[What you are asked to do] Count how many lines in the entries below hold the string "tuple", and respond with that number only.

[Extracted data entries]

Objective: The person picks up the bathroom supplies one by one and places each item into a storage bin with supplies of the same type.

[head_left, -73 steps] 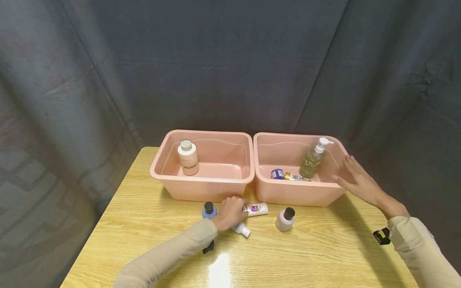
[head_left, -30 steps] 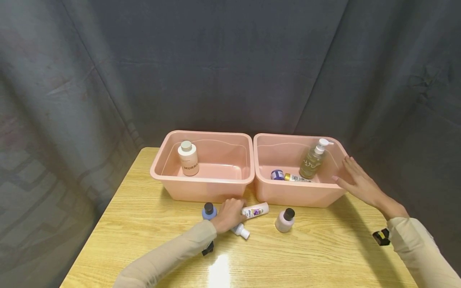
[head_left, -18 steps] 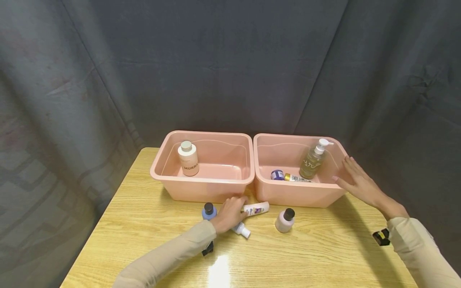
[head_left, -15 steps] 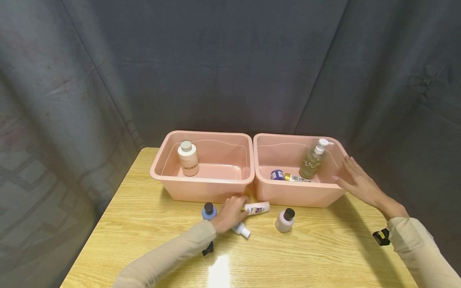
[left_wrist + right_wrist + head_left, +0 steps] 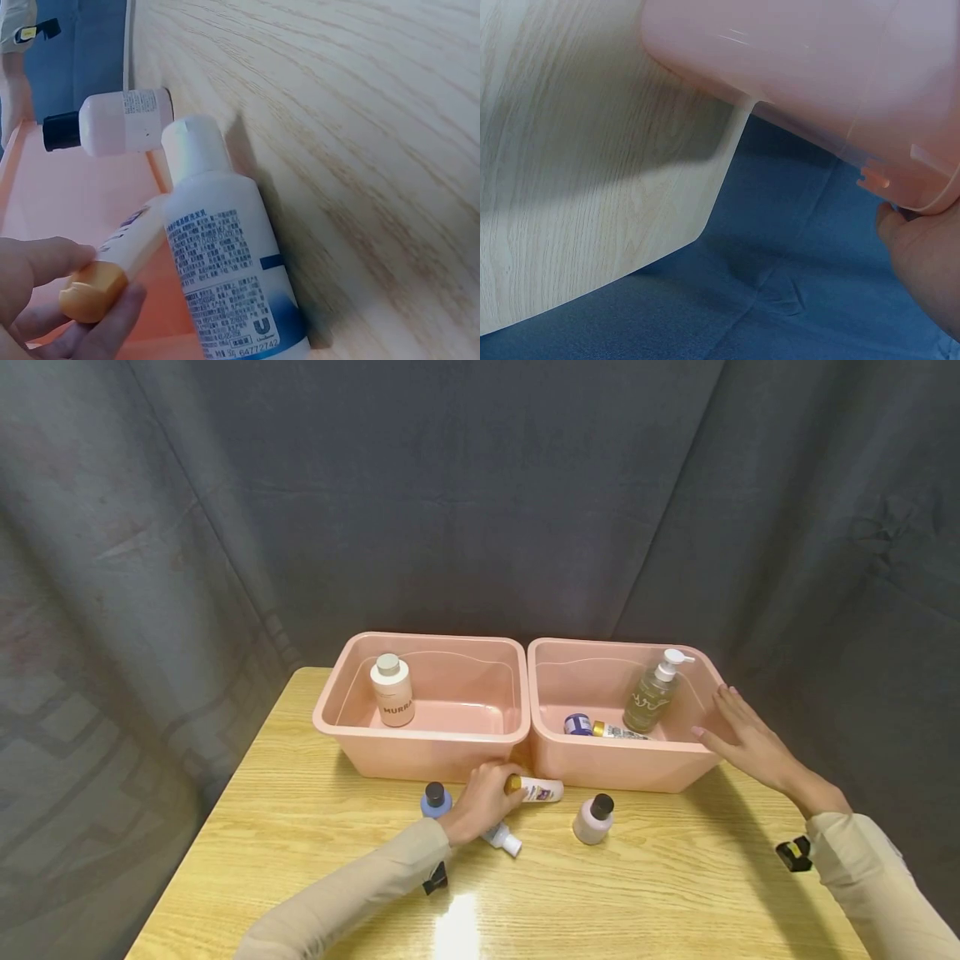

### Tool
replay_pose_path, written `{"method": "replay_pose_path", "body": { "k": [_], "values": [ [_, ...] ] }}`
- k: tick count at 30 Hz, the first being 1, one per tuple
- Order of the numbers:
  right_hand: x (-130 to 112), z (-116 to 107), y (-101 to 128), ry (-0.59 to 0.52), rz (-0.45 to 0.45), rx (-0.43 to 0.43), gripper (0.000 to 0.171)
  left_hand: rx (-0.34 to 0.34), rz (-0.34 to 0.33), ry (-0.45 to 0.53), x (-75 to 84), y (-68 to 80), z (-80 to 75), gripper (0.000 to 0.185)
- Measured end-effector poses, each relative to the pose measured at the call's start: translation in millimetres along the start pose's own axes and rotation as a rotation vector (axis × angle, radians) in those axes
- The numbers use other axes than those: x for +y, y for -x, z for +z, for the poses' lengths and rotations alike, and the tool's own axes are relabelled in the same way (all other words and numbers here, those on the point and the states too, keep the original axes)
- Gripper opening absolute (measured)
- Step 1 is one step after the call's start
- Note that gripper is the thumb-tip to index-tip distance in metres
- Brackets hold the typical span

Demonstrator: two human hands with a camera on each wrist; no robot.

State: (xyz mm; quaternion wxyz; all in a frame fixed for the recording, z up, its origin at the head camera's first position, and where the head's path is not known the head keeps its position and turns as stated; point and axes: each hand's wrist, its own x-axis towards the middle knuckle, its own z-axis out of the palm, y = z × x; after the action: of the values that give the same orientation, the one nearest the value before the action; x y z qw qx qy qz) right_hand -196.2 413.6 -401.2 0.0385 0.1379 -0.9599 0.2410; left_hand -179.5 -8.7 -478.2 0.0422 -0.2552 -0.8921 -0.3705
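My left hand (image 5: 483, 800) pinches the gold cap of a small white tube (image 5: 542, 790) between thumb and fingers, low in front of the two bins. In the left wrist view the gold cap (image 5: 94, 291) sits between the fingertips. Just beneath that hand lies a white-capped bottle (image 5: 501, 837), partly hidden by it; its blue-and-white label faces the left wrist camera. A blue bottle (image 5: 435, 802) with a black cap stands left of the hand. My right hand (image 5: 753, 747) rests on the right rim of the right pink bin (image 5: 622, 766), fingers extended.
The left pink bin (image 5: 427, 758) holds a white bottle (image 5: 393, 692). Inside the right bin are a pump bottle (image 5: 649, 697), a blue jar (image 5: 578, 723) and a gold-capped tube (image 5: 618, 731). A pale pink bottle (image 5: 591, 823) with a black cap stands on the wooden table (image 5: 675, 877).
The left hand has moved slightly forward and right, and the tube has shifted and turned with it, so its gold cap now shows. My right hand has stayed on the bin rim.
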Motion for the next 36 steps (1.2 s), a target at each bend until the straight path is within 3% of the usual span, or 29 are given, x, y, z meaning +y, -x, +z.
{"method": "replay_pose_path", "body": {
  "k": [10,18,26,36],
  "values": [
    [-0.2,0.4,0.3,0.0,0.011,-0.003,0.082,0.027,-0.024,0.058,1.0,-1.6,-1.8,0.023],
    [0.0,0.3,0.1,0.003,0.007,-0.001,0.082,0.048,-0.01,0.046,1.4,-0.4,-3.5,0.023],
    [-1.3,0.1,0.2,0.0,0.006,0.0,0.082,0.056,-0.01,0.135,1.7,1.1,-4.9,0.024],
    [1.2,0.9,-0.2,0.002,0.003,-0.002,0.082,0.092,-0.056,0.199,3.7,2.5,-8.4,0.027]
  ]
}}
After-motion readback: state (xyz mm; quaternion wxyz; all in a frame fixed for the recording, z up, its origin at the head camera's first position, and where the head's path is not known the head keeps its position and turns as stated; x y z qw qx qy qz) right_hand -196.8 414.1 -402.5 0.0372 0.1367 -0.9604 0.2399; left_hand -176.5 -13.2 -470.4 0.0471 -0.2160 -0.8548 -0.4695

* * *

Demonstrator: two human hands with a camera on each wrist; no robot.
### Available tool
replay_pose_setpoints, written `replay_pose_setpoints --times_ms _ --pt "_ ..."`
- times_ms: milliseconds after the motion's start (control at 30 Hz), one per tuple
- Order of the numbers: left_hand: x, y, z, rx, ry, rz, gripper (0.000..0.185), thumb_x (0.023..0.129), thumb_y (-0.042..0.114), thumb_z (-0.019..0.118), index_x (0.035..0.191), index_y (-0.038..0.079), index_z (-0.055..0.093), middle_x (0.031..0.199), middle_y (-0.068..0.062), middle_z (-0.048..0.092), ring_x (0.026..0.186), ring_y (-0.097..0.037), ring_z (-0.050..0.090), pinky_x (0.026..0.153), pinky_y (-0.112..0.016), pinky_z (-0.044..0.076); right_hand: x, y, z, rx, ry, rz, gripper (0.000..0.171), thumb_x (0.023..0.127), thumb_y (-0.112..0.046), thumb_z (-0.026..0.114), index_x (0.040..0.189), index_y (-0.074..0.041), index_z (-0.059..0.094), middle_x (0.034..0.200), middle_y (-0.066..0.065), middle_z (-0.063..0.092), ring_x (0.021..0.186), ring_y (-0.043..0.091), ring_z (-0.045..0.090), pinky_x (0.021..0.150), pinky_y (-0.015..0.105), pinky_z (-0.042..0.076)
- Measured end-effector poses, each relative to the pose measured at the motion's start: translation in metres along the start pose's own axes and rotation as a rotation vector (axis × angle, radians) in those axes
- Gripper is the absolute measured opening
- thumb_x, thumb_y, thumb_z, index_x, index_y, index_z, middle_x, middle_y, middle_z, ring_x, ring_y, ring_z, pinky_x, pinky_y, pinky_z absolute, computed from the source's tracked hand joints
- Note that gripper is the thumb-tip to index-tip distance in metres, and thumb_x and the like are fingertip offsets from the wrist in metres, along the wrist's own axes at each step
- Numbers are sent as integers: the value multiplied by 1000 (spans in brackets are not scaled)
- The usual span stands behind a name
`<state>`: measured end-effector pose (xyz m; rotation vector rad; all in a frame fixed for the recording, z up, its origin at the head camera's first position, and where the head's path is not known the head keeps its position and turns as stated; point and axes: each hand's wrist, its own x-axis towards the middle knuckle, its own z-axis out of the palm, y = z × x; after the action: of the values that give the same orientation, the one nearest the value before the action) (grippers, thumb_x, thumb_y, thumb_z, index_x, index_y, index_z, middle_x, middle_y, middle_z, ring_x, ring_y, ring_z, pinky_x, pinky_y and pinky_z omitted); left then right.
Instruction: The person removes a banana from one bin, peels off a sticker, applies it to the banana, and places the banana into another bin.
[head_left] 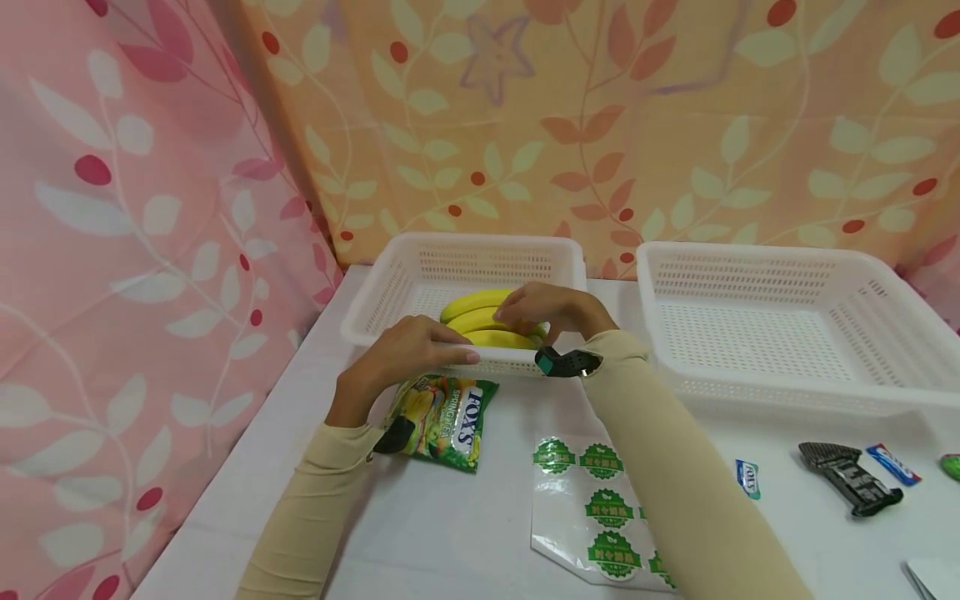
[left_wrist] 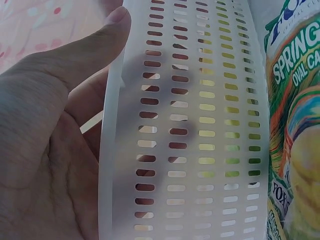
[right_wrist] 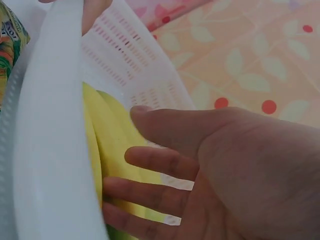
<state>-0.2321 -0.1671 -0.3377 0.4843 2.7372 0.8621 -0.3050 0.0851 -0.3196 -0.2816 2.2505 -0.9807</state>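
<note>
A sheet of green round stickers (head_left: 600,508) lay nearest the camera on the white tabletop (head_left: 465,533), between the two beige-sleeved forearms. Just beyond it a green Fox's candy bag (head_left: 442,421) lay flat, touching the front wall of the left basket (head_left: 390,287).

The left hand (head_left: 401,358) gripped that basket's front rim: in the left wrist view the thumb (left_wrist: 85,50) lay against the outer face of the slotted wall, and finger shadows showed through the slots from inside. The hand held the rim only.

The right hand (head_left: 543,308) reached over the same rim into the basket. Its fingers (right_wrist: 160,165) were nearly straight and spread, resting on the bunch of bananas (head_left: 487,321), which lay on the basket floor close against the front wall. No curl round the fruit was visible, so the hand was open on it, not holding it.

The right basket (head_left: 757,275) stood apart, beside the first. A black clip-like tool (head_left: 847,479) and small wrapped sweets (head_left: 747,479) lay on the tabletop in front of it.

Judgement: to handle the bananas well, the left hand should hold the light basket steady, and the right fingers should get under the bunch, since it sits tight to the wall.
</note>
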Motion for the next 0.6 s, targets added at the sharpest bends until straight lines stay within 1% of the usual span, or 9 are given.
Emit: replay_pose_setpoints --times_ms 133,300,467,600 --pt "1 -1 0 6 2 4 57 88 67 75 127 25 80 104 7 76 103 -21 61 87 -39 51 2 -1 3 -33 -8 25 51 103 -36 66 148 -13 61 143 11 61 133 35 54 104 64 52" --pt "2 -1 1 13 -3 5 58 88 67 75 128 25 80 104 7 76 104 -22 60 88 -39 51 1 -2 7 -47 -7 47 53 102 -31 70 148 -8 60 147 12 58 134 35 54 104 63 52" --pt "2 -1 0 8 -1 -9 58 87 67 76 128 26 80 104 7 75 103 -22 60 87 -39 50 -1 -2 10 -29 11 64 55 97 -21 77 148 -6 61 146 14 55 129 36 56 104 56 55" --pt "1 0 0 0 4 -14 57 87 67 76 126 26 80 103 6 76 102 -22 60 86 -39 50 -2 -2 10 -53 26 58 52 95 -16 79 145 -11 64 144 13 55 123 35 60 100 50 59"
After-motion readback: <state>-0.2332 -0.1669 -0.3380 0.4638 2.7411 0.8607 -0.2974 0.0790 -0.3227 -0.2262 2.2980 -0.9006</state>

[Answer area] 2